WASHINGTON, DC — This week, the Trump administration launched two new attacks on perceived political enemies using the very same weapons courts and public pressure had already forced it to abandon. Acting Attorney General Todd Blanche, Trump’s former personal defense attorney, has obtained an indictment of former FBI Director James Comey. At the same time, the Trump-aligned FCC ordered ABC to file early license renewals for eight television stations in retaliation against host and longtime Trump critic Jimmy Kimmel.
The pattern is clear: even after courts say no, Trump returns and often reaches for another lever of power. This administration views the Justice Department and federal regulators as a personal arsenal against its enemies, and it will keep weaponizing new federal tools until its critics are silenced, bankrupted, or broken.
Here’s what happened:
The Second Indictment of James Comey
Trump has wanted James Comey prosecuted since firing him as FBI Director in 2017, the firing that related to the Russia investigation and made Comey one of his most vocal and high-profile critics.
FIRST INDICTMENT: In September 2025, Trump personally ordered the prosecution of Comey. The charges came over the objections of career prosecutors, who documented insufficient evidence in a formal declination memo. Those who refused to proceed were fired, demoted, or forced to resign.
INDICTMENT DISMISSED: In November 2025, a federal judge threw out the case after finding that Trump’s hand-picked prosecutor had been improperly appointed, a procedural failure that reflected the same corner-cutting that characterized the underlying prosecution.
SECOND INDICTMENT: On April 28, 2026, the DOJ obtained yet another indictment of Comey, this time over an Instagram photo showing seashells arranged to form the numbers “86 47.” Comey removed the post the same day it went up, stating he opposed violence of any kind. Legal experts across the board called the case a clear non-starter. The man who approved these new charges was Todd Blanche, Trump’s former personal defense attorney, now installed as Acting Attorney General after Trump fired Bondi for not moving fast enough against his enemies.
The FCC Targets ABC… Again
Jimmy Kimmel has been one of the most consistent and visible critics of Trump on late-night television for nearly a decade.

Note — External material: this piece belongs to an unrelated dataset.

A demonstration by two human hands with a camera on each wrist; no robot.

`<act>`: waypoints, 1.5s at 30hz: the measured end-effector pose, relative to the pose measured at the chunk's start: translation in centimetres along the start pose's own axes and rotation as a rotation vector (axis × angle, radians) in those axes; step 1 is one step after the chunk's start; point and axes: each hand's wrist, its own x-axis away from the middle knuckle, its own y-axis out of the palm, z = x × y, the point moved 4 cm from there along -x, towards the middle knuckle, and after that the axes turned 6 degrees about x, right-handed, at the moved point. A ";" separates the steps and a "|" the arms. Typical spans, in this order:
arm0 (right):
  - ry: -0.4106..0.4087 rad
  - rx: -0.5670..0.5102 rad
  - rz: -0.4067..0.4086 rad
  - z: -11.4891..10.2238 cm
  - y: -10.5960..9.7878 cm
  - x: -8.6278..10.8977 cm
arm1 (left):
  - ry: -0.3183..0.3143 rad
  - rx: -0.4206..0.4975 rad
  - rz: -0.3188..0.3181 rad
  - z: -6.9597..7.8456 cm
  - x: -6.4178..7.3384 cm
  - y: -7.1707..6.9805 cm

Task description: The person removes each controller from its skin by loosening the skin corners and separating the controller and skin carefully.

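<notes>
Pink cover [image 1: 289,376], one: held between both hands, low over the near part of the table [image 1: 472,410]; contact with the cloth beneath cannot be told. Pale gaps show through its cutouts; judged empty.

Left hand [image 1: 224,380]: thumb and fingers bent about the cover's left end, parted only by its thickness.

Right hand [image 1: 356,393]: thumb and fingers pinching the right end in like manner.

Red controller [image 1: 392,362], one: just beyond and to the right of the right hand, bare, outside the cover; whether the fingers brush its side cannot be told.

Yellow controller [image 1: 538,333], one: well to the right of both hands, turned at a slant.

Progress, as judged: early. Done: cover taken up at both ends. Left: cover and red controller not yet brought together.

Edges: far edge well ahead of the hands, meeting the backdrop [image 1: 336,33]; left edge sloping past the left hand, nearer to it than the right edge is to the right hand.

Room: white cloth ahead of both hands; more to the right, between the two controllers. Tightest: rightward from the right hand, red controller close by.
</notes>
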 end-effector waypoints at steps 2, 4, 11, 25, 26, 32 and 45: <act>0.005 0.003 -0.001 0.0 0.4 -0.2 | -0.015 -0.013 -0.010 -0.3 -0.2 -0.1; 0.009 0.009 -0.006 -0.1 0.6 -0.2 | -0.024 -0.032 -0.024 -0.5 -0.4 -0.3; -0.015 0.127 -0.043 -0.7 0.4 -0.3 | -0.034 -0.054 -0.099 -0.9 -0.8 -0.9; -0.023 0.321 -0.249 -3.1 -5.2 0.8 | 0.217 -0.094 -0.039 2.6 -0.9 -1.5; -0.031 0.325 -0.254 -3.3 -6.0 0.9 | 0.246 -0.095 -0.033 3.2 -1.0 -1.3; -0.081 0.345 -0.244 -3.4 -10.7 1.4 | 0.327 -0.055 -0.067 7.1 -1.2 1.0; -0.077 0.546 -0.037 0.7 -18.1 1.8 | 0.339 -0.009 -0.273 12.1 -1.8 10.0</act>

FIRST THREAT: In September 2025, FCC Chair Brendan Carr threatened to pull licenses from ABC affiliates after Kimmel made on-air remarks critical of the Trump administration. Disney briefly suspended the show under administration pressure. Kimmel returned six days later after bipartisan backlash, including from Senator Ted Cruz, who said it wasn’t the government’s job to police speech.
THE ESCALATION: ABC didn’t cave, and Kimmel stayed on the air, until the administration found its next opening. On April 23, Kimmel made a joke about the Trump family during his monologue. Trump went to Truth Social demanding Kimmel be fired immediately, calling it an attack on the First Lady.
SECOND THREAT: On April 28, the Trump-aligned FCC ordered Disney’s ABC to file early license renewals for all eight of its owned-and-operated television stations within 30 days, licenses not due for renewal for years. The FCC hadn’t issued an early-renewal order in decades. The FCC’s lone Democratic commissioner recognized this for what it is: regulatory punishment for airing a critic of the president. The process itself is the weapon: a protracted, years-long licensing fight designed to pressure Disney into compliance and designed to frighten others who might dare to exercise their First Amendment freedom of expression.